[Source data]
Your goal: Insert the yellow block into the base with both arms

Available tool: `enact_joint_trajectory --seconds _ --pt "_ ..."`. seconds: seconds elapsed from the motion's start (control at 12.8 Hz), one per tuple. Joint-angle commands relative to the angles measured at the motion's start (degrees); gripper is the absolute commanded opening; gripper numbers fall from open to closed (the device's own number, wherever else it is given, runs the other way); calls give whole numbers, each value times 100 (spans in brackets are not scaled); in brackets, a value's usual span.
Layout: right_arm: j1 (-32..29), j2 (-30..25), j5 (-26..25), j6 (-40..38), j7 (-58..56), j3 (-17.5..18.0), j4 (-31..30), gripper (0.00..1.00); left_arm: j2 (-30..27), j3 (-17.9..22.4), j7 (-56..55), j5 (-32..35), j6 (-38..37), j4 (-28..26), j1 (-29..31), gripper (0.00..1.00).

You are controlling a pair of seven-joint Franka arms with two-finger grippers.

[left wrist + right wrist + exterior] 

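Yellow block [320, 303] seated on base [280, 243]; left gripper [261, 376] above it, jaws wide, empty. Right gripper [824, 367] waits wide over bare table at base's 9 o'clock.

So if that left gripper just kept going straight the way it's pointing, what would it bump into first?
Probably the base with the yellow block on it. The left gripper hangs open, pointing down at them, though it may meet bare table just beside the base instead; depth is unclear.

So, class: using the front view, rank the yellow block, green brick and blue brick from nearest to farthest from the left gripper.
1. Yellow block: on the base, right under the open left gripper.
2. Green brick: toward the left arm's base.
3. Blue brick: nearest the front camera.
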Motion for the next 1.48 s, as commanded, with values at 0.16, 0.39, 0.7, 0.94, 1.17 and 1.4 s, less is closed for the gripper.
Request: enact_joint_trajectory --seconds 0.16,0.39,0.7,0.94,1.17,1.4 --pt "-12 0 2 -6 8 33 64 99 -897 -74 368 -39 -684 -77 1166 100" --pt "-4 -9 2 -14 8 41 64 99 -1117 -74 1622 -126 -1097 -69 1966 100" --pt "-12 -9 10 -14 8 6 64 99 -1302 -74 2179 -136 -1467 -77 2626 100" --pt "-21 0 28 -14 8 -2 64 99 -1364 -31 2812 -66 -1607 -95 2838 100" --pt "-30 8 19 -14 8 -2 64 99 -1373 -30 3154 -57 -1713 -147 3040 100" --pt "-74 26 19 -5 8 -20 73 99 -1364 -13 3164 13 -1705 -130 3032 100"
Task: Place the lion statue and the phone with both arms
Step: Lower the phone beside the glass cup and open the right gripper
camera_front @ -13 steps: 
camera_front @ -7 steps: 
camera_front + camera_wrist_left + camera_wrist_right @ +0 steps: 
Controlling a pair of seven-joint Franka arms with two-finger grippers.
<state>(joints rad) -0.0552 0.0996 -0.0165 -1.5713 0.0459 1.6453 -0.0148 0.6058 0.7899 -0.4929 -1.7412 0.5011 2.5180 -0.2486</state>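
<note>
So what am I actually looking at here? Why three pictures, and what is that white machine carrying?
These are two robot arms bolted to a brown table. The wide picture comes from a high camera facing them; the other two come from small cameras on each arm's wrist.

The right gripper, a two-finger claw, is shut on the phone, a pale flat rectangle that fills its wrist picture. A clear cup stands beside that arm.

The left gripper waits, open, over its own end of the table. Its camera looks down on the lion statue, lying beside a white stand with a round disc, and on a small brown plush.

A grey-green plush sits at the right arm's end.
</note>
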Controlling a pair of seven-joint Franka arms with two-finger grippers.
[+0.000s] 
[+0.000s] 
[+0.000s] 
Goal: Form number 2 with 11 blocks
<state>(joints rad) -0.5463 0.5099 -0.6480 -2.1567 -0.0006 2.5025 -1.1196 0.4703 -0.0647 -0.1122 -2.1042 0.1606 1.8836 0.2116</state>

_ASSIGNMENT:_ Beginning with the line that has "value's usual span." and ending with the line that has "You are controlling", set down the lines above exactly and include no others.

_ANSWER SPACE:_
Available tool: `enact_joint_trajectory --seconds _ --pt "_ ..."`. seconds: seconds elapsed from the motion's start (control at 12.8 Hz), one per tuple. Joint-angle commands relative to the angles measured at the motion's start (degrees); gripper is the absolute commanded opening; gripper numbers fall from open to closed (the device's own number, wherever else it is given, runs the other way); calls give whole numbers, each value times 100 (spans in brackets are not scaled); in brackets, a value's usual span.
Layout: right_arm: j1 (-32..29), j2 (-30..25), j5 (-26..25), j6 (-40..38), j7 (-58..56), j3 (-17.5..18.0), j4 (-31..30), gripper (0.00..1.00); left_arm: j2 (-30..27), j3 (-17.9..22.4), j7 (-56..55), j5 (-32..35), j6 (-38..37), j4 (-28..26), j1 (-29..31), gripper (0.00..1.00).

You are controlling a pair of seven-joint Franka arms with two-finger grippers.

The requested output has been produced.